#### Exercise directions:
Across the records, find how many lines include the string "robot" and answer with only the figure.

** Opening Provided data block **

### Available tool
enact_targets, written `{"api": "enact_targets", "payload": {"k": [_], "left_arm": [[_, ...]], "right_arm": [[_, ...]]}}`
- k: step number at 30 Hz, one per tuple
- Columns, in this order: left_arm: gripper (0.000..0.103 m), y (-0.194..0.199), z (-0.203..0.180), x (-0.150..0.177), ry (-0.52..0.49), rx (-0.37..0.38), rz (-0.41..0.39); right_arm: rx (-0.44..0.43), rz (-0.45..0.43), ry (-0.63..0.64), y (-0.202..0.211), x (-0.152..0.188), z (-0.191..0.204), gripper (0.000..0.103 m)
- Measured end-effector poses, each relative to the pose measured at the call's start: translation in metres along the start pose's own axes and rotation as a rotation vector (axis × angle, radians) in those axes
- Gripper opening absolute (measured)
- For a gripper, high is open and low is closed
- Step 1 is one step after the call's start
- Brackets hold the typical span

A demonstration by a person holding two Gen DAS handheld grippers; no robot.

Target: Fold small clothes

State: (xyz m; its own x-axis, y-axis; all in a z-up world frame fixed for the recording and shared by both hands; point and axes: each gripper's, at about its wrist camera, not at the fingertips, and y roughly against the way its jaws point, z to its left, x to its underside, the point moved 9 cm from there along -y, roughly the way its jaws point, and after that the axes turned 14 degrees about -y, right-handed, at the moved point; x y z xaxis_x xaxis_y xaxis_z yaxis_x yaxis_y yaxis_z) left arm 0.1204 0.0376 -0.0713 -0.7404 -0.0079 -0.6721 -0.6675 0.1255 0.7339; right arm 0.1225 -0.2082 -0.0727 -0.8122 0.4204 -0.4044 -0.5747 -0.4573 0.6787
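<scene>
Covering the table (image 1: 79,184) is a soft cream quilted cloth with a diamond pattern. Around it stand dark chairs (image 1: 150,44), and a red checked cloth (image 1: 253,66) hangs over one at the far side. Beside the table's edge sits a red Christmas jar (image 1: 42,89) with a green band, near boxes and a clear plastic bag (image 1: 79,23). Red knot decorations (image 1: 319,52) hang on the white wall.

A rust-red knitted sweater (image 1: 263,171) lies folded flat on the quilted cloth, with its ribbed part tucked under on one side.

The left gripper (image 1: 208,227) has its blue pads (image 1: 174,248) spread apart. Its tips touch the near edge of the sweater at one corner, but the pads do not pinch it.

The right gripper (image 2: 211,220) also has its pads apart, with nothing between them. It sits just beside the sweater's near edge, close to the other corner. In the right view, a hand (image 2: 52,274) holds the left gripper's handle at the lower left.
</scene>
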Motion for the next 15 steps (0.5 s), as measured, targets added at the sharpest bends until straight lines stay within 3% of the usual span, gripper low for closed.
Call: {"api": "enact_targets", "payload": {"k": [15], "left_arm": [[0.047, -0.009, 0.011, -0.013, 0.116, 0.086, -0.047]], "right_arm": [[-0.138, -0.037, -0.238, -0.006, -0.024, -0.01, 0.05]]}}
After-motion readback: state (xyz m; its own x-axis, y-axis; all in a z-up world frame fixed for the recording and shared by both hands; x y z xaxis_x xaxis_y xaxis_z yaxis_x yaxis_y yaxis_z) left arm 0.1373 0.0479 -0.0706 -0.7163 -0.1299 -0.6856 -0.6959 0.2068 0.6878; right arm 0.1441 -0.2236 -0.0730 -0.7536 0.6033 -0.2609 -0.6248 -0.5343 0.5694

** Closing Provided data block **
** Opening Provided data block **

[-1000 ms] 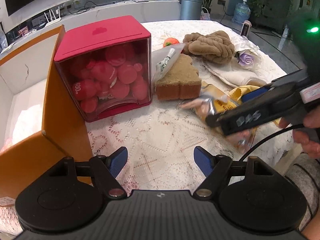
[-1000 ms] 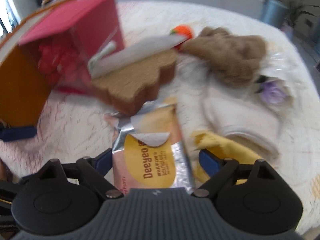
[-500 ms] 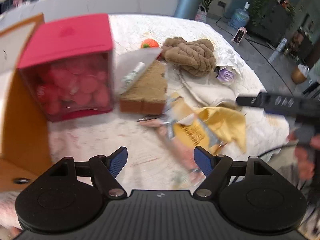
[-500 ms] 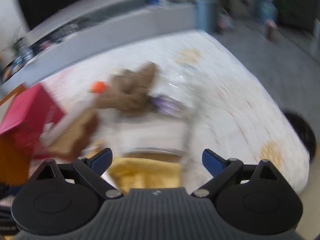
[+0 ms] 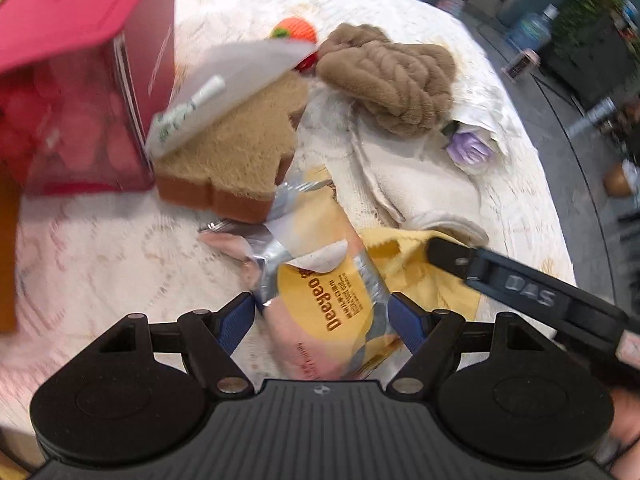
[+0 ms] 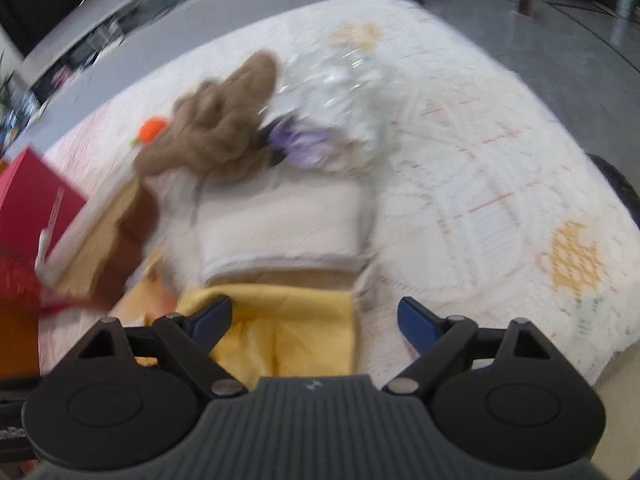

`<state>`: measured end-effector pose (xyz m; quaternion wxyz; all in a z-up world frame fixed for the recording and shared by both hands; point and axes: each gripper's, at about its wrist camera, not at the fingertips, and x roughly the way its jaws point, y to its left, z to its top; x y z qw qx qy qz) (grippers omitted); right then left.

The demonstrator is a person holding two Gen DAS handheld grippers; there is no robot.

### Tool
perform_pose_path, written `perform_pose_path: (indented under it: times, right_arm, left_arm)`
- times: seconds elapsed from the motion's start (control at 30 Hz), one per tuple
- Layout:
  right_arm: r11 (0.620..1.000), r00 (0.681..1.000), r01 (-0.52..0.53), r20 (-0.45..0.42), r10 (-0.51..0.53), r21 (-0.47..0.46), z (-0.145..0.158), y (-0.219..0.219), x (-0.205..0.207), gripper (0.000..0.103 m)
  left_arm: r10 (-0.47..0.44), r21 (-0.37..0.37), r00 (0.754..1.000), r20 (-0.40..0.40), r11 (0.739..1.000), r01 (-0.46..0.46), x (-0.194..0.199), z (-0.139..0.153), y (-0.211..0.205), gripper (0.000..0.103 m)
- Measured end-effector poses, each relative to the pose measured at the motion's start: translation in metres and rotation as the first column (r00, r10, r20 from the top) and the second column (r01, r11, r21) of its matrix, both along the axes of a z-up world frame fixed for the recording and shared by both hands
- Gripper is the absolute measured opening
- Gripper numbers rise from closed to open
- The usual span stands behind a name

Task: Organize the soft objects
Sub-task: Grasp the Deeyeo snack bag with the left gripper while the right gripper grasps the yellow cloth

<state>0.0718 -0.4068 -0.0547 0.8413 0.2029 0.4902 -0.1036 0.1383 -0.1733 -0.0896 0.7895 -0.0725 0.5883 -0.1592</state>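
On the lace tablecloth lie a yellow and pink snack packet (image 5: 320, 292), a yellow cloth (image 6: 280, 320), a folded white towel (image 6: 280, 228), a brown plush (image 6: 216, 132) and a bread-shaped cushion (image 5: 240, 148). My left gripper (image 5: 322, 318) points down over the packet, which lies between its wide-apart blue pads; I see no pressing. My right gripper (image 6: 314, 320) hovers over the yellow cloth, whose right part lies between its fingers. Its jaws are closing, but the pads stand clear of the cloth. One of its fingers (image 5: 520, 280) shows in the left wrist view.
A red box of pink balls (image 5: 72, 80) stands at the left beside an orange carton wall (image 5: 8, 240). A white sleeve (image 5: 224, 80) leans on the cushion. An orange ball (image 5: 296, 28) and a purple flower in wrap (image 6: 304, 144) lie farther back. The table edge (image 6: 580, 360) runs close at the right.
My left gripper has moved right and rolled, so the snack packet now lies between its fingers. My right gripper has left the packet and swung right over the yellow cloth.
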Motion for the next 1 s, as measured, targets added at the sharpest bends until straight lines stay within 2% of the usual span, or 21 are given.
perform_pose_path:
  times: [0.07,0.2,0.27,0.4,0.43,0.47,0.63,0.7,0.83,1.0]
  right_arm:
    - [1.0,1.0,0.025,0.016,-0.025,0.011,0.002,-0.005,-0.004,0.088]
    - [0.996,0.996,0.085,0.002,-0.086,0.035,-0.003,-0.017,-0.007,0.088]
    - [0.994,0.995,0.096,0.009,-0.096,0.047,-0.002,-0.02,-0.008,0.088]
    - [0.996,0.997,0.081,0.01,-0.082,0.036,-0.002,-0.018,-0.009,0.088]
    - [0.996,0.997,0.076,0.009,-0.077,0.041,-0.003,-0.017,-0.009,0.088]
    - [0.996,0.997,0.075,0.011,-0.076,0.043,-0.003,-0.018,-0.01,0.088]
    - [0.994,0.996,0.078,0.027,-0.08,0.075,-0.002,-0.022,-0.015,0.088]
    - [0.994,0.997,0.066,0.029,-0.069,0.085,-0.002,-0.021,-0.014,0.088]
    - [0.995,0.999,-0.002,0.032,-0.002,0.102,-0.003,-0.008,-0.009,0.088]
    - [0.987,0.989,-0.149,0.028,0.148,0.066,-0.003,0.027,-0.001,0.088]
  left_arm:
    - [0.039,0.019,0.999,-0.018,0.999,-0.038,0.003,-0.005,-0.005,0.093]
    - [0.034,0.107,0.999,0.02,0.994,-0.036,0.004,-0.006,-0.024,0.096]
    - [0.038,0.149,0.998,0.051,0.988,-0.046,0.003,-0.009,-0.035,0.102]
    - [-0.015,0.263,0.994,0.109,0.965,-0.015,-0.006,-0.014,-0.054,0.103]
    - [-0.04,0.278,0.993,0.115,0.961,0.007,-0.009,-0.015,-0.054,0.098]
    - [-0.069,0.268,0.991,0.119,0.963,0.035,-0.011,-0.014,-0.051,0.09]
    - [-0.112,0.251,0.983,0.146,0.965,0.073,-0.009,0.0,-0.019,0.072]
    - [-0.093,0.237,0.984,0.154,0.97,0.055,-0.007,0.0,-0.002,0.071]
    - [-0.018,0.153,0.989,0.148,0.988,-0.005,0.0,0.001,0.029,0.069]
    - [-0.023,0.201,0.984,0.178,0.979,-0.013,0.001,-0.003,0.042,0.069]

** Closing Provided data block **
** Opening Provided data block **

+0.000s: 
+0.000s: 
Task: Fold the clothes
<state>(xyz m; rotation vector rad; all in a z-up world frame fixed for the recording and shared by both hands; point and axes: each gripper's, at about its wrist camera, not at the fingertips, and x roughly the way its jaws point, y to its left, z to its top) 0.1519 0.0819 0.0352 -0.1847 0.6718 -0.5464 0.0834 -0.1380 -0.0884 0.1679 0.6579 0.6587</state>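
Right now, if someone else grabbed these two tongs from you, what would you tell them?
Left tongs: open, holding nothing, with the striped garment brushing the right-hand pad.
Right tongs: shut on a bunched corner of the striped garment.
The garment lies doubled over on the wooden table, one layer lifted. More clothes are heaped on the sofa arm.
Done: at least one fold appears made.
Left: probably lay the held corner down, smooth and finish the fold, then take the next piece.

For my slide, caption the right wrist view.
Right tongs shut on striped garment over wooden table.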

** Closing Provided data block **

#### Response below:
2